Problem to solve: The entries need to be copied exactly as they stand, images left out.

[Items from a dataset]
━━━━━━━━━━

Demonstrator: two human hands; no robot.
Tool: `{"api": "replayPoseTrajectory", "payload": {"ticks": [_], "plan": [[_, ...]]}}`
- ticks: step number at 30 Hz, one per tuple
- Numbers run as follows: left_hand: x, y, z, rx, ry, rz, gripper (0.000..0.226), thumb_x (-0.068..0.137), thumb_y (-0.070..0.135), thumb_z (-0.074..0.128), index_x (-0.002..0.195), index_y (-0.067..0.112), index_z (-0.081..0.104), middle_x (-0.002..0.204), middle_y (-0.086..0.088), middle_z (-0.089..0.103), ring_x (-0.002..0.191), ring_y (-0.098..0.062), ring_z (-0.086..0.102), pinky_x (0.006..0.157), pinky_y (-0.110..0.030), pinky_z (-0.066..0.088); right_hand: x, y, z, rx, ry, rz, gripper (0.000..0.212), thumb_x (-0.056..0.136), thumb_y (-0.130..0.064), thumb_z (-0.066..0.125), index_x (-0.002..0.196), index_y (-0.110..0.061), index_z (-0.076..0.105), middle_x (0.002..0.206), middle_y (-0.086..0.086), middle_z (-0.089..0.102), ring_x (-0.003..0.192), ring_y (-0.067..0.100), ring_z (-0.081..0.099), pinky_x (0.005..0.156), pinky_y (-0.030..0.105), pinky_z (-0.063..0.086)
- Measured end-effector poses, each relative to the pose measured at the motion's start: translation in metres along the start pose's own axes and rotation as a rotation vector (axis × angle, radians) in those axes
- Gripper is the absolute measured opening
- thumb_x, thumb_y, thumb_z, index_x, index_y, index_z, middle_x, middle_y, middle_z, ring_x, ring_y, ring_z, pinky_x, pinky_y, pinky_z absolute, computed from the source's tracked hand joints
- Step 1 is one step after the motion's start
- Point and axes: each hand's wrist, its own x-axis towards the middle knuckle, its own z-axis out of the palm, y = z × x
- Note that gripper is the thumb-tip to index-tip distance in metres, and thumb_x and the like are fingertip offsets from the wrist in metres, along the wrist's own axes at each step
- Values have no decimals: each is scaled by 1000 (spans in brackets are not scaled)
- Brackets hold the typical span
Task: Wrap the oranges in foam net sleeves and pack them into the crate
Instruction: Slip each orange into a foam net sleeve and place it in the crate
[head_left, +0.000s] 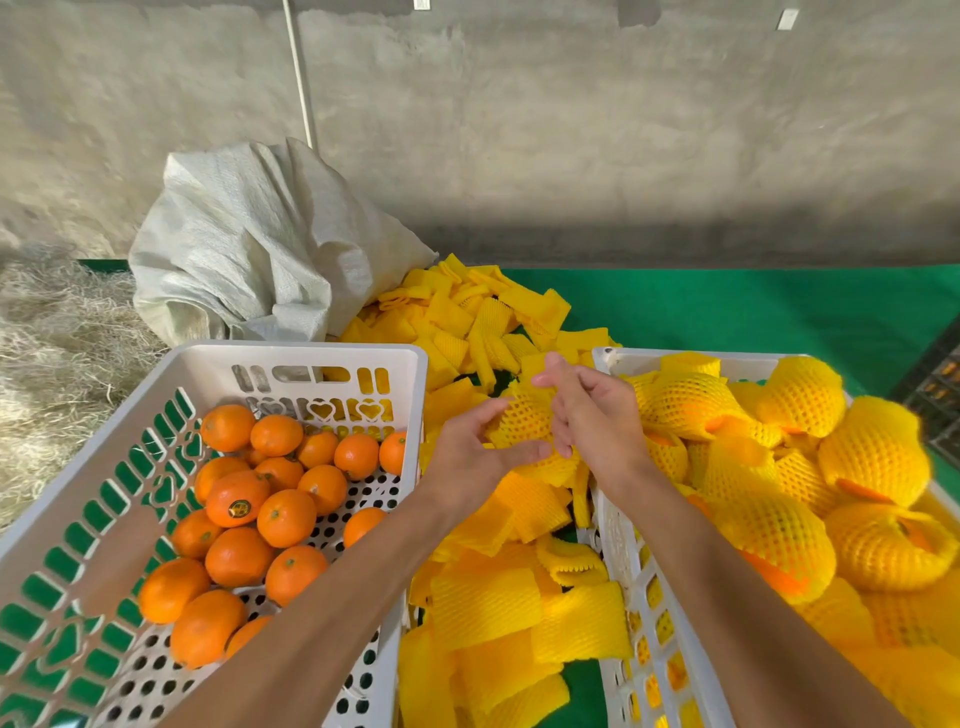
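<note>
Setting: rough grey concrete wall (571, 130) behind your green-carpeted work surface (753, 312).
You face stained, patchy plaster with a thin white pipe (300, 78) running up it. A crumpled white woven plastic sack (249, 244) slumps against the wall at left, beside a heap of pale dry straw (57, 353). A dark slatted crate edge (935, 395) shows far right. Light is even, diffuse.
</note>
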Motion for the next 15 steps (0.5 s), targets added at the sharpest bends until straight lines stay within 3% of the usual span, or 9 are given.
{"api": "replayPoseTrajectory", "payload": {"ticks": [4,7,9,11,13,15], "plan": [[4,2,-8,-150,104,-19,31,92,23,75,122,19,72,109,8,78,99,-7,72,73,-18,55,3,1,4,77,224,-54,28,107,-30,50,101,-11,70,60,0,48,51,12,42,44,24,36],[5,5,-11,-265,139,-7,27,99,27,68,124,20,72,118,2,77,106,-13,72,80,-23,58,6,12,4,-221,267,-96,22,108,-33,47,111,-26,67,96,-13,65,81,-3,59,72,18,48],[3,7,-11,-304,172,11,28,100,27,67,126,17,71,120,-2,75,108,-17,71,81,-26,58,5,19,9,-305,185,-46,23,109,-36,41,115,-31,63,114,-7,65,103,5,61,88,28,53],[3,11,-10,-331,198,29,32,100,25,66,129,12,69,123,-6,74,112,-24,69,85,-33,56,5,16,17,-78,127,155,24,109,-38,39,109,-32,62,116,2,67,103,21,68,78,39,62],[1,16,-8,-366,205,36,35,99,25,66,131,10,67,127,-9,72,118,-29,67,91,-40,53,9,10,20,189,161,365,26,109,-39,42,117,-24,61,116,7,68,91,23,73,60,36,62],[-4,29,-1,-383,169,67,37,99,26,66,134,14,65,129,-7,71,123,-29,65,97,-43,52,13,7,16,323,217,446,32,108,-37,44,127,-16,59,112,10,71,81,23,75,55,34,59]]}}
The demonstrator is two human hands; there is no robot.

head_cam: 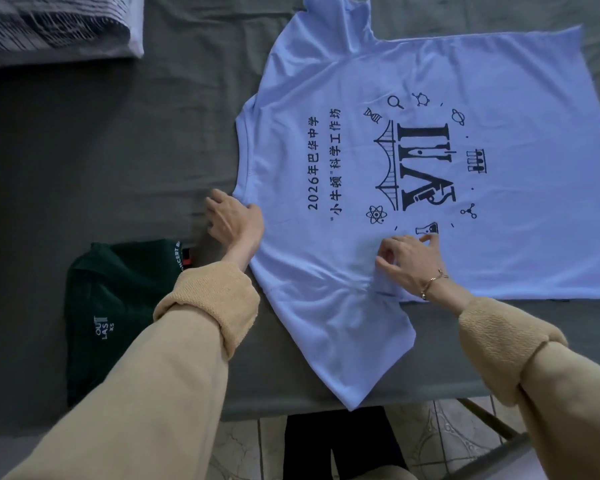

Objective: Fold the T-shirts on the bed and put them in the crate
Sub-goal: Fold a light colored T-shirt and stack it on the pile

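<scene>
Lying spread flat on the grey bed (118, 133), the pale blue T-shirt (326, 81) has its shoulder edge gripped by the left hand (234, 220) while the right hand (409, 259) pinches its chest fabric, beside a folded green T-shirt (118, 306).

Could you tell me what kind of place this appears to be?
Probably a bedroom at home: a bed with a grey sheet, striped bedding at its far corner, T-shirts laid out, and a tiled floor below.

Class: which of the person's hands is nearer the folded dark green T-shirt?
Left. The left hand is just above the green T-shirt; the right hand is farther right.
</scene>
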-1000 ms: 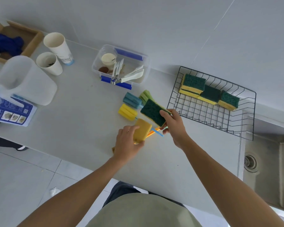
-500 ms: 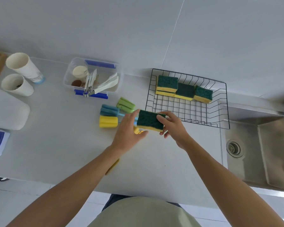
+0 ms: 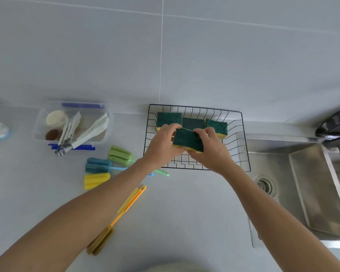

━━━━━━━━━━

Answer to the exercise:
Demonstrator: two human hands; no robot.
Tool: `{"api": "replayPoseTrajectory", "payload": {"ticks": [_], "plan": [[_, ...]]}}`
- ticks: step number at 30 Hz, one per tuple
- Numbers run as follows: left_hand: x, y, z, rx, ry, rz, gripper (0.000..0.226), thumb_x (-0.068..0.137), thumb_y (-0.070..0.135), thumb_z (-0.074..0.128), index_x (-0.002..0.195), index_y (-0.067..0.112), index_z (-0.081..0.104), middle_x (-0.002..0.204), middle_y (-0.086..0.088), middle_z (-0.089..0.103), ring_x (-0.002..0.191), ring_y (-0.098..0.062), ring_z (-0.086..0.102), pinky_x (0.006..0.157), pinky_y (-0.110..0.030), pinky_z (-0.066..0.088); right_hand: x, y, z, rx, ry, rz, gripper (0.000..0.212), thumb_x (-0.056..0.136), thumb_y (-0.130..0.064), thumb_z (-0.066..0.125), index_x (-0.002..0.196), index_y (-0.110..0.061), index_z (-0.076..0.105), middle_x (0.002..0.206), middle_y (-0.086..0.086), middle_z (-0.089..0.102), ring_x (-0.003..0.192), ring_y (-0.067..0.100), ring_z (-0.081..0.099), pinky_x (0.005..0.156), pinky_y (-0.030..0.105), pinky_z (-0.063..0.086)
- Measured end-effector poses, each relative to the pose measured at the motion's start: translation in metres along the start pose's own axes and rotation as a rotation vector (axis × angle, radians) in those axes
- Gripper is the absolute measured opening
- thumb_x, thumb_y, thumb_z, index_x, index_y, index_z, middle_x, middle_y, middle_z, ring_x, ring_y, ring_z, pinky_x, pinky_y, pinky_z absolute, computed from the source's tracked hand joints
- Step 1 is one step after the motion's start
- Point and axes: each hand's wrist, its own x-axis towards the middle knuckle, its own z-axis out of the palm, y = z × x
- Note that gripper is the thumb-tip to index-tip distance in metres, and thumb_x and the like are fingertip offsets from the wrist in metres, along the wrist's own axes at each step
- Values have no decimals: each is scaled by 1000 (spans in brackets are not scaled)
- Brackets hold the typical span
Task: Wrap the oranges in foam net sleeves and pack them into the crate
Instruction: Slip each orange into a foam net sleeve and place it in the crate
[head_left, +0.000s] 
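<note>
Setting: rough grey concrete wall (571, 130) behind your green-carpeted work surface (753, 312).
You face stained, patchy plaster with a thin white pipe (300, 78) running up it. A crumpled white woven plastic sack (249, 244) slumps against the wall at left, beside a heap of pale dry straw (57, 353). A dark slatted crate edge (935, 395) shows far right. Light is even, diffuse.
</note>
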Motion for the next 15 steps (0.5 s), targets added at the sharpest bends until straight lines stay within 3% of the usual span, or 9 are given.
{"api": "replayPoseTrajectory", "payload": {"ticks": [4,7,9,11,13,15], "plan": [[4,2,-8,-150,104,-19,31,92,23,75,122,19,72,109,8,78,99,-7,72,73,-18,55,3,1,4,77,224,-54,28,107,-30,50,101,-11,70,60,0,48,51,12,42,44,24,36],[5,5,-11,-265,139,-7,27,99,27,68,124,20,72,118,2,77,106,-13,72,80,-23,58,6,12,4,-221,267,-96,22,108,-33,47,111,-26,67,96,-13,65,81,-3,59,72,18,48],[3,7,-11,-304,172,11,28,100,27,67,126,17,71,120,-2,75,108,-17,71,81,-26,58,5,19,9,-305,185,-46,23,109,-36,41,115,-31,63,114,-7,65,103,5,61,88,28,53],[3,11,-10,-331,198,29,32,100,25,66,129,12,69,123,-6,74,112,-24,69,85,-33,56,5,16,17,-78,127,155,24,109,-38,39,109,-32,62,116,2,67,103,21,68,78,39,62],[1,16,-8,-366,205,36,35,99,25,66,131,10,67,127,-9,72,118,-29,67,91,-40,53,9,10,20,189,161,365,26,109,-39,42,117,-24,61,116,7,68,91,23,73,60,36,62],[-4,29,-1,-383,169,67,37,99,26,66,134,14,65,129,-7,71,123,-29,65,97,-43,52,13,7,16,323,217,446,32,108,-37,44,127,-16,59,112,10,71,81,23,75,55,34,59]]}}
The demonstrator is two human hands; there is no robot.

head_cam: 

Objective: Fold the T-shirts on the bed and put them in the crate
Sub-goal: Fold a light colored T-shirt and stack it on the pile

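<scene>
Lying spread flat on the grey bed (118, 133), the pale blue T-shirt (326, 81) has its shoulder edge gripped by the left hand (234, 220) while the right hand (409, 259) pinches its chest fabric, beside a folded green T-shirt (118, 306).

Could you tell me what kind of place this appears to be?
Probably a bedroom at home: a bed with a grey sheet, striped bedding at its far corner, T-shirts laid out, and a tiled floor below.

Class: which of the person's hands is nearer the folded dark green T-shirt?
Left. The left hand is just above the green T-shirt; the right hand is farther right.
</scene>
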-1000 ms: 
-500 ms: 
+0 ms: 

The response is complete as it stands.